■ Prompt
Please filter the data down to the lines that include the word "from" and copy them.

---*---

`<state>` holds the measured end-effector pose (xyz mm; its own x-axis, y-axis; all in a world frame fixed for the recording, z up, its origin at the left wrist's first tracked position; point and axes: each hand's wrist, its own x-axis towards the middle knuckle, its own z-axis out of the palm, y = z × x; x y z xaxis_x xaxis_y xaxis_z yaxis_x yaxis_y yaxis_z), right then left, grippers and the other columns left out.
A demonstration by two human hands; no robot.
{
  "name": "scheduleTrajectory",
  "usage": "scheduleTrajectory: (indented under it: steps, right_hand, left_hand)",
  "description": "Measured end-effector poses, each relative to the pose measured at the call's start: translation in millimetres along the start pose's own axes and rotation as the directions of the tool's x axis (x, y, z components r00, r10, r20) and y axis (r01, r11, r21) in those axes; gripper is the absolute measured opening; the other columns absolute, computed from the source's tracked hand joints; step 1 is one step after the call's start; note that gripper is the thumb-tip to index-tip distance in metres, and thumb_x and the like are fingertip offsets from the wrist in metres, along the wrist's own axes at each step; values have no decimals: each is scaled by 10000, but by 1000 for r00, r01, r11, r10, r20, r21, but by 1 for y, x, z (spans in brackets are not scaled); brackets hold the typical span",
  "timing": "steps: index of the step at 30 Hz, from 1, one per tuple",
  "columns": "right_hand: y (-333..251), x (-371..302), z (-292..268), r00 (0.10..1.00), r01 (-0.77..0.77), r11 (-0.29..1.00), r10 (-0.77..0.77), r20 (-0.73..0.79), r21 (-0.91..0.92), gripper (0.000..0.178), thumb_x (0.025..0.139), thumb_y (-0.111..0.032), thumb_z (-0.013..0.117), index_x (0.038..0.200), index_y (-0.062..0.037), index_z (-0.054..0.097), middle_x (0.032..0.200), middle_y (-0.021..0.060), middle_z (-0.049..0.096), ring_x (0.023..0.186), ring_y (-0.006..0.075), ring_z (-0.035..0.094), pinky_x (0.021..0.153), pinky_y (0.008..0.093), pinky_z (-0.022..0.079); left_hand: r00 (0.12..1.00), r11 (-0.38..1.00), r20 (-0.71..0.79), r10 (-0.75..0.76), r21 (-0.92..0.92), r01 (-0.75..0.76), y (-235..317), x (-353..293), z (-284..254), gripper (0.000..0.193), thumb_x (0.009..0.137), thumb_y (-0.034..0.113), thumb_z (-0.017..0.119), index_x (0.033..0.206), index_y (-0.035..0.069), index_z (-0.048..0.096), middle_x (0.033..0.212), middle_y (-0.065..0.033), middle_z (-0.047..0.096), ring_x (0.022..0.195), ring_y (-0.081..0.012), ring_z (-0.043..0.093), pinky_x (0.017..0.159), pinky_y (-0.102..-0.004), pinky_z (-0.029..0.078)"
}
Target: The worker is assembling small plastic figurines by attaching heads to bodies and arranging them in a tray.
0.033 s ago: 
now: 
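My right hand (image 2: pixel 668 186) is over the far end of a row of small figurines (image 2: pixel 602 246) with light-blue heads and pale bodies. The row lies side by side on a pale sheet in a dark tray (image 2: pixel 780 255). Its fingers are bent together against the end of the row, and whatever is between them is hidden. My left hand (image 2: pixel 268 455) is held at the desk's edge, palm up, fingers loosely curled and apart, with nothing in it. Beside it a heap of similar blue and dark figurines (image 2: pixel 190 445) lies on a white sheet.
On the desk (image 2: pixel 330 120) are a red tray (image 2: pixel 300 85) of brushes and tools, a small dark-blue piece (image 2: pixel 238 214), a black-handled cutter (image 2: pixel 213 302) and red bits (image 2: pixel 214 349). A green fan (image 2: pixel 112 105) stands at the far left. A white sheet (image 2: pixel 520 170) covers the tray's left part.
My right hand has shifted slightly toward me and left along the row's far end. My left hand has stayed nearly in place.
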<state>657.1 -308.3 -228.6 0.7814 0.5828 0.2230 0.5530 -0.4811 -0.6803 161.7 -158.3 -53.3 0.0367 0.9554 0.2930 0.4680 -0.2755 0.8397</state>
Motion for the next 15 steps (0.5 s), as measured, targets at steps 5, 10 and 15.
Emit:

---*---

■ Completed exercise
  "description": "Measured end-effector poses, each relative to the pose measured at the call's start: translation in millimetres along the start pose's own axes and rotation as the directions of the tool's x axis (x, y, z components r00, r10, r20) and y axis (r01, r11, r21) in those axes; gripper is the absolute measured opening; the other columns absolute, computed from the source's tracked hand joints; step 1 is one step after the call's start; note that gripper is the thumb-tip to index-tip distance in metres, and thumb_x and the like are fingertip offsets from the wrist in metres, along the wrist's own axes at each step; values have no decimals: each is scaled by 10000, but by 1000 for r00, r01, r11, r10, r20, r21, but by 1 for y, x, z (spans in brackets are not scaled); brackets hold the typical span",
  "timing": "steps: index of the step at 30 Hz, from 1, one per tuple",

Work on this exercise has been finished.